The Inverse Problem for the Dirichlet-to-Neumann map on Lorentzian manifolds

TL;DR

This paper studies the inverse problem of recovering geometric and physical properties of a Lorentzian manifold from the Dirichlet-to-Neumann map, demonstrating stable recovery of boundary jets, lens relations, and light ray transforms, with applications to magnetic and potential fields.

Contribution

It establishes stable recovery of the metric, magnetic field, and potential from the Dirichlet-to-Neumann map on Lorentzian manifolds, including invariants like lens relations and light ray transforms, and explores applications in Minkowski space.

Findings

Stable recovery of boundary jets of g, A, q.

Recovery of lens relation and light ray transforms of A and q.

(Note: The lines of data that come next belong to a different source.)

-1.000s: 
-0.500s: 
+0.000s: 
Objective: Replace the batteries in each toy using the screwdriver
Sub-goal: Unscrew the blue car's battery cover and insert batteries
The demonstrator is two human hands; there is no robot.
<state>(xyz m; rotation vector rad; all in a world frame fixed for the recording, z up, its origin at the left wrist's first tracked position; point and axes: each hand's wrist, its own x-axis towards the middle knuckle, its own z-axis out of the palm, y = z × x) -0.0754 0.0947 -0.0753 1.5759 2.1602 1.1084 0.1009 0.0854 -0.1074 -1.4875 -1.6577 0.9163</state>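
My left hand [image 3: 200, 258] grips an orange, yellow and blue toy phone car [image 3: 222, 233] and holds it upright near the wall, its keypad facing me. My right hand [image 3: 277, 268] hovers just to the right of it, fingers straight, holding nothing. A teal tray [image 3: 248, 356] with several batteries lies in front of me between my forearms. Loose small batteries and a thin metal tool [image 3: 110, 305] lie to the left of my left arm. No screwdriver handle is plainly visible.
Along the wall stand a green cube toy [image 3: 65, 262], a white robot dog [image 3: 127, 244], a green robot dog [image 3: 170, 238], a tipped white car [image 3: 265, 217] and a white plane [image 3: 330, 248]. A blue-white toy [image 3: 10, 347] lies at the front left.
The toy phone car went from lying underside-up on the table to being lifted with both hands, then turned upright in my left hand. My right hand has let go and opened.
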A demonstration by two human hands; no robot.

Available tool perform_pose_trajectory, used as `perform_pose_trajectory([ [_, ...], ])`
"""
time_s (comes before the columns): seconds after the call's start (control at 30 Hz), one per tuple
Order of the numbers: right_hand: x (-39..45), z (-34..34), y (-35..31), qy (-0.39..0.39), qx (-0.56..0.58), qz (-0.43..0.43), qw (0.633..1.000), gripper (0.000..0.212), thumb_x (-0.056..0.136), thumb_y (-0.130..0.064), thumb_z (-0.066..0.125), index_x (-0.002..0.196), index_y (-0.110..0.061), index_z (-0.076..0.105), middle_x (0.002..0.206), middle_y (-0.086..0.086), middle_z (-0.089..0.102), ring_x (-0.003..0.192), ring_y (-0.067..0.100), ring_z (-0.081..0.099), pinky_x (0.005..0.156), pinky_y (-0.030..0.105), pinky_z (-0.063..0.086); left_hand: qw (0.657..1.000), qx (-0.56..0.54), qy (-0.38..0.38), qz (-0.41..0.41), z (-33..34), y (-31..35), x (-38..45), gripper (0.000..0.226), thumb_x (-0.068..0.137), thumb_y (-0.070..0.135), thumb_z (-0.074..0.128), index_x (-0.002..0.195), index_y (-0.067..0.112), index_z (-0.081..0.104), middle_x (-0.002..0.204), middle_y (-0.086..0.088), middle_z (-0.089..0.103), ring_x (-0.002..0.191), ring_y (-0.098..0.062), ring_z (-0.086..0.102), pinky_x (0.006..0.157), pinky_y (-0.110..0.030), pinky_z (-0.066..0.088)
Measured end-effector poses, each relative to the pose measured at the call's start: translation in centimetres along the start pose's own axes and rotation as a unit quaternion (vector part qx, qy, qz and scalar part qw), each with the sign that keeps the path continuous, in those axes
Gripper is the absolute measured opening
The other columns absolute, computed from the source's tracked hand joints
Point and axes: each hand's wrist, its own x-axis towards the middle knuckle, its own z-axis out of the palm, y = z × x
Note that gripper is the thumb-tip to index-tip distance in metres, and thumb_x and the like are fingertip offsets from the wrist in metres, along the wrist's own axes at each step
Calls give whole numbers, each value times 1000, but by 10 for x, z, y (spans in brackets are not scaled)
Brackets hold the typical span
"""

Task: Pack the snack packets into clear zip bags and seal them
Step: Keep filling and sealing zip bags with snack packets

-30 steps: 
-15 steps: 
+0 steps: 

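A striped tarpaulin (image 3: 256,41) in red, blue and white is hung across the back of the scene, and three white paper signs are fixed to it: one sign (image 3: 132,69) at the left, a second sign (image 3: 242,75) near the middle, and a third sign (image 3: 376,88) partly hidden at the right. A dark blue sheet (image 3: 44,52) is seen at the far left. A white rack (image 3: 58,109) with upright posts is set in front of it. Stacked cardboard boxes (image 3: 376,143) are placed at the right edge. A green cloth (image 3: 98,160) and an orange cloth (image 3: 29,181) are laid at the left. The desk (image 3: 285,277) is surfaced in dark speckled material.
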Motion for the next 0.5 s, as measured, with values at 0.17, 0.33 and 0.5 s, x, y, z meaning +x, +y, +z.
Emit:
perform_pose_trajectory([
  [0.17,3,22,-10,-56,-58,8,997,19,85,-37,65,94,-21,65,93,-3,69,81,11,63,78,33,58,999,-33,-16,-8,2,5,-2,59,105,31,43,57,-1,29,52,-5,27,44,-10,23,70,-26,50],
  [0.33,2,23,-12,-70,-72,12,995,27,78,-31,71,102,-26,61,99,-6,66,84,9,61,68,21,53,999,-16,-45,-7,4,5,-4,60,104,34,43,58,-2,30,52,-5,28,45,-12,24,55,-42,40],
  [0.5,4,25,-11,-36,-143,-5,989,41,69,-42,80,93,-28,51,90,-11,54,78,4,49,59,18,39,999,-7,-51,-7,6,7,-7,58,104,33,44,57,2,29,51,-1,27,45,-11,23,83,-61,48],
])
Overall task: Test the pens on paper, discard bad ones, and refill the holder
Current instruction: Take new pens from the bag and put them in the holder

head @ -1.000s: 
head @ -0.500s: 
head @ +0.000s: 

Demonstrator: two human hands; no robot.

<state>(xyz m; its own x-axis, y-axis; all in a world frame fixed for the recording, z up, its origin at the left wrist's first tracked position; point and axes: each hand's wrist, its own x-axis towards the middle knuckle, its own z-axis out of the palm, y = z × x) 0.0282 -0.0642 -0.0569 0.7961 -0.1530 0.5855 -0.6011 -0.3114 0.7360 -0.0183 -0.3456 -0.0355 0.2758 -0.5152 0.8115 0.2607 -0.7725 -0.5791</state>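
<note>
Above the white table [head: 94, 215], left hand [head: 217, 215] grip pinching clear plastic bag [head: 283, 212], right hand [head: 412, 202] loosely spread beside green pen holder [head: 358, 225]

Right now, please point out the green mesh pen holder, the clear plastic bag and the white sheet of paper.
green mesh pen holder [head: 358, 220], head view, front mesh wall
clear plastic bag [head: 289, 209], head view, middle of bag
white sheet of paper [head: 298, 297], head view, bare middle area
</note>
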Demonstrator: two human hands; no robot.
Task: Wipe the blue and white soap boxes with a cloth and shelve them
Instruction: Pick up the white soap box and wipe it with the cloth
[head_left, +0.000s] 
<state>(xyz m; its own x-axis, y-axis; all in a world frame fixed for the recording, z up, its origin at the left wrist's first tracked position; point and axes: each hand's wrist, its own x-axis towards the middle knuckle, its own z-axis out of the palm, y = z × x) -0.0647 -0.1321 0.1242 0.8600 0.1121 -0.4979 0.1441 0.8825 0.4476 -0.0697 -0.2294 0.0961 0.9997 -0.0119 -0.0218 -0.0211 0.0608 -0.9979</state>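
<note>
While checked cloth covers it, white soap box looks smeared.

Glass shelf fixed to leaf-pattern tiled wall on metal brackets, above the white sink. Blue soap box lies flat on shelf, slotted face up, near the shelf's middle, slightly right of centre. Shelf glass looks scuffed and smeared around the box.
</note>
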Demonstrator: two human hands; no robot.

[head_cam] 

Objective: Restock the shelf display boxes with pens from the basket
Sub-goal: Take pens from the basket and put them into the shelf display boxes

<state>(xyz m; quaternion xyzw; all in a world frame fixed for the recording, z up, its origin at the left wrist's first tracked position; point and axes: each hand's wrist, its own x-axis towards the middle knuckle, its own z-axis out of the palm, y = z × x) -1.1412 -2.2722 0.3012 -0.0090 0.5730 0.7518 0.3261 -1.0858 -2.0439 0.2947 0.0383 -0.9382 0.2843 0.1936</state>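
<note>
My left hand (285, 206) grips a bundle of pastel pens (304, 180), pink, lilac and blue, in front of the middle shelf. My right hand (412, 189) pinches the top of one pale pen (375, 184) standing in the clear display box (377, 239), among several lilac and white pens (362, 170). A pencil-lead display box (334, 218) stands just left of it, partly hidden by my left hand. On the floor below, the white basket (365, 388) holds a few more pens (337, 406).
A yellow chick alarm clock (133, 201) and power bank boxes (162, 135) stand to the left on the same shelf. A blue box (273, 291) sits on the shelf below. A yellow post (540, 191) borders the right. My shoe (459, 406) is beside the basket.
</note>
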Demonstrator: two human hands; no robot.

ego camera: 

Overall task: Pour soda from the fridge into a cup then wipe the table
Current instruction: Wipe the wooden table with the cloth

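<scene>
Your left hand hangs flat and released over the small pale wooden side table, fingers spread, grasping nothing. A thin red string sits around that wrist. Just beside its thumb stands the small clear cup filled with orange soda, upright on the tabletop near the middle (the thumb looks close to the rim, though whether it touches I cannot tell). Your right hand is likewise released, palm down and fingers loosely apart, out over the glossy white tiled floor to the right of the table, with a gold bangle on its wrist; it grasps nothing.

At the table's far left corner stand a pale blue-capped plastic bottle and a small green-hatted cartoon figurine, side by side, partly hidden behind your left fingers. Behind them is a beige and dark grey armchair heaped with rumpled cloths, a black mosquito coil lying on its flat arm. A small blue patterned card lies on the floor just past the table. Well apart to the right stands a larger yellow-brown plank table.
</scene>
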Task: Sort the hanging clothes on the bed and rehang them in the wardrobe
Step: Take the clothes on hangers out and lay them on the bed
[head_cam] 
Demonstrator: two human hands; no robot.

Lambda is a Fourier integral operator with canonical relation given by the lens relation.

Abstract

We consider the Dirichlet-to-Neumann map $\Lambda$ on a cylinder-like Lorentzian manifold related to the wave equation related to the metric $g$, a magnetic field $A$ and a potential $q$. We show that we can recover the jet of $g,A,q$ on the boundary from $\Lambda$ up to a gauge transformation in a stable way. We also show that $\Lambda$ recovers the following three invariants in a stable way: the lens relation of $g$, and the light ray transforms of $A$ and $q$. Moreover, $\Lambda$ is an FIO away from the diagonal with a canonical relation given by the lens relation. We present applications for recovery of $A$ and $q$ in a logarithmically stable way in the Minkowski case, and uniqueness with partial data.